● Required work
Restate word for word every line from the top of the data below down through the line that holds "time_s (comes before".

^^^^^^^^

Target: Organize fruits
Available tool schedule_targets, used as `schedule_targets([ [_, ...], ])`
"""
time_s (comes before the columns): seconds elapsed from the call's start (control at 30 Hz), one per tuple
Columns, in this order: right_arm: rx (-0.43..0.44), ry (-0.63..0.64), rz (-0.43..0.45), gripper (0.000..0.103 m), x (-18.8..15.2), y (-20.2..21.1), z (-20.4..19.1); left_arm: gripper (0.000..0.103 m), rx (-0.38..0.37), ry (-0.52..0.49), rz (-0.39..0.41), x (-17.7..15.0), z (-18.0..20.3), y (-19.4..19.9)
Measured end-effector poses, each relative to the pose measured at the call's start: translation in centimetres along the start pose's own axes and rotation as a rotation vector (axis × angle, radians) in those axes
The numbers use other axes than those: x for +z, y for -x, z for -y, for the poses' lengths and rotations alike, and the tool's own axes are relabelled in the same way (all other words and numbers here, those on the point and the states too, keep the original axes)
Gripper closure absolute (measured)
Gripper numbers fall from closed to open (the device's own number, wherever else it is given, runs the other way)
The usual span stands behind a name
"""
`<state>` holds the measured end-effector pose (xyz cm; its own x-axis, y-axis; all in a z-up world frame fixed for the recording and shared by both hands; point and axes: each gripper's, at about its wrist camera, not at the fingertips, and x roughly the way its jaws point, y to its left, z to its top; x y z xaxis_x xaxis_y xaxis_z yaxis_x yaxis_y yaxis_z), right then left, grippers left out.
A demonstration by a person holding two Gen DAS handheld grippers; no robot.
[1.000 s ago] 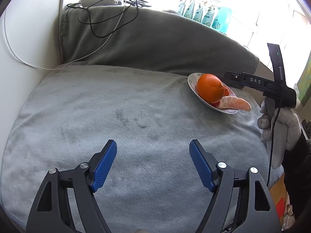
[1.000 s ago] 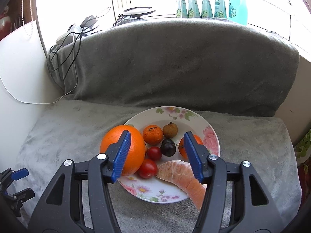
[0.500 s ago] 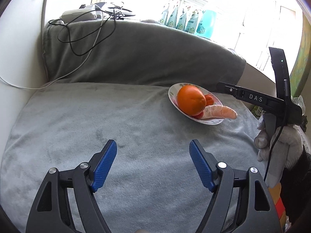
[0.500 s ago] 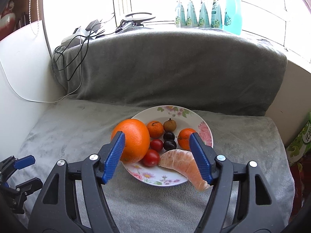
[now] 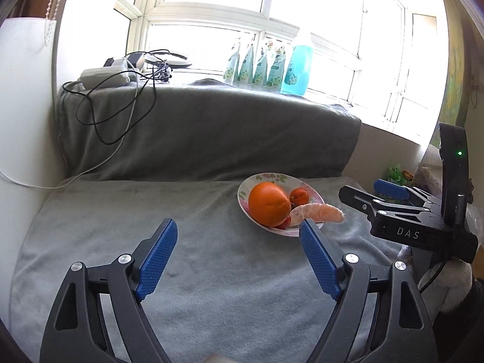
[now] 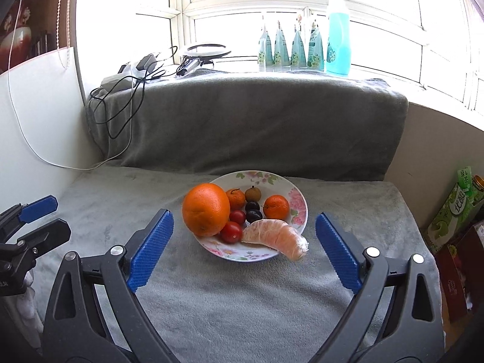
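Observation:
A floral plate (image 6: 298, 199) sits on the grey blanket and holds a large orange (image 6: 205, 208), two small tangerines, two cherry tomatoes (image 6: 231, 232), dark plums, a brown longan and a peeled pomelo segment (image 6: 273, 237) that overhangs the near rim. My right gripper (image 6: 243, 248) is open and empty, just in front of the plate. My left gripper (image 5: 236, 254) is open and empty, to the left of the plate (image 5: 245, 189). The orange (image 5: 267, 208) and segment (image 5: 317, 213) show there too.
A grey blanket (image 6: 242, 296) covers the seat and backrest. Cables and a power adapter (image 6: 121, 81) lie on the backrest top left. Bottles (image 6: 302, 48) stand on the windowsill. A white panel (image 6: 36, 115) is at left. Boxes (image 6: 456, 208) sit at right.
Both grippers have pulled back and tilted up from the plate. The right jaws have opened wider. The fruit has not moved.

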<state>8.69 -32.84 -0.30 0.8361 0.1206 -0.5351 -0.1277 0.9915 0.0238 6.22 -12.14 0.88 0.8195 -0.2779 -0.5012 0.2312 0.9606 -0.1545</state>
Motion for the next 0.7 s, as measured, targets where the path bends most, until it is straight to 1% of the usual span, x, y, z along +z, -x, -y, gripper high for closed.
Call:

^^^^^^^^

● Reply
Target: Organize fruits
Available tool schedule_targets, used as `schedule_targets([ [_, ...], ])`
"""
time_s (comes before the columns): seconds elapsed from the call's start (control at 30 Hz), one per tuple

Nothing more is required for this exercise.